Vintage investments have a number of defensive characteristics and tend to perform well when the pound is weaker.
During a week in which the pound has fallen to a 31-year low following the UK’s vote to leave the European Union last Thursday, cheaper Sterling is set to make wine cheaper in foreign currencies and stimulate overseas demand.
The Wine Investment Fund told City A.M. that, although its Bordeaux-sourced wine investments are priced in Sterling, the majority of buyers are based abroad, typically in China, the US and Japan.
From 2011 to 2014, the fine wine market suffered a 36 per cent price correction following a lengthy period of declining prices, and sales were then flat in 2015.
However, investments have delivered annual returns of almost seven per cent since 2003 and prices have also increased by seven per cent in the year to date, according to the Wine Investment Fund.
Holdings in wine are not linked to the prices of other assets in most circumstances, with the long-run correlation between wine prices and the FTSE 100 coming in at just 0.04.
“Asset markets are likely to be volatile and challenging to navigate while everyone comes to terms with the implications of the referendum,” Andrew della Casa, director of the Wine Investment Fund, said.
“But there are good reasons to think that wine may benefit from the uncertainty: it is physical, and it tends to perform better when Sterling is weak. Add in its excellent long-term track record and favourable cyclical position, and it is one asset for which the future looks bright.”

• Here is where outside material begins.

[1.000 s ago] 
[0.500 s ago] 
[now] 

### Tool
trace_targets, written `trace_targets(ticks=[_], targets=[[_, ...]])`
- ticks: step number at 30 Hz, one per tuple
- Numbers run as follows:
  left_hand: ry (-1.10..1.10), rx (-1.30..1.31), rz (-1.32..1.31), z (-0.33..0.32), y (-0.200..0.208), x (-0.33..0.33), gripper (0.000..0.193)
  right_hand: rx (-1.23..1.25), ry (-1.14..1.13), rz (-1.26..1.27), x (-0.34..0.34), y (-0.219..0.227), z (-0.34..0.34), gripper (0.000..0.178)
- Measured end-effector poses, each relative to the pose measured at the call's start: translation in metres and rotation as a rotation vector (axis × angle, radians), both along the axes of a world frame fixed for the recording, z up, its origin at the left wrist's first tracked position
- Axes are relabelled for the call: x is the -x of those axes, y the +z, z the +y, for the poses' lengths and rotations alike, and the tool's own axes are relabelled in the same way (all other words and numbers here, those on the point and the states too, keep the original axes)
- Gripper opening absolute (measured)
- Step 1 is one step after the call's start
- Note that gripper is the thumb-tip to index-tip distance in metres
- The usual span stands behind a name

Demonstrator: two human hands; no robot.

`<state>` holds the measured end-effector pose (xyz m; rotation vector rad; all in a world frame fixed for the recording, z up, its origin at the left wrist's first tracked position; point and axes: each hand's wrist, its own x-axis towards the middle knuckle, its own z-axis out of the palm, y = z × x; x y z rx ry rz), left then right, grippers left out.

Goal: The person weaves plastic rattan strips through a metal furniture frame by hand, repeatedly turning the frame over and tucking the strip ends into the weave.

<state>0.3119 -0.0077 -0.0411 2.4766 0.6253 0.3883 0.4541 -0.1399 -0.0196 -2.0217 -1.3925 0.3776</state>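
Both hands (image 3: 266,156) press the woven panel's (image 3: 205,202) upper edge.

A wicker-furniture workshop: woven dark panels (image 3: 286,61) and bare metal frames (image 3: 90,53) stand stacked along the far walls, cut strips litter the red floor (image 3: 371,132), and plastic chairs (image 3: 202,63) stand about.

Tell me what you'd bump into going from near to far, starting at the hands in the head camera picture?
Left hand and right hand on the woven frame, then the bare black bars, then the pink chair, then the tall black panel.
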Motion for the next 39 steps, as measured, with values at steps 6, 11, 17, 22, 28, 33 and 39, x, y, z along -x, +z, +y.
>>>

The Wine Investment Fund told City A.M. that on average £40,000 is invested by each of the fund’s 400 investors, though this increases significantly the further you go East – with those in Hong Kong and China paying significantly more.
While the fine wine world is typically the home of high net-worth individuals (HNWIs) and management funds, sin stocks across the board tend to outperform in times of market uncertainty.
The shares of alcoholic drinks giant Diageo and those of cigarette makers British American Tobacco (BAT) and Imperial Brands have outperformed since the Brexit vote announcement on Friday.
All three companies were in the top 20 FTSE 100 risers list yesterday, while tobacco shares have traditionally been found to be more resilient than the market average.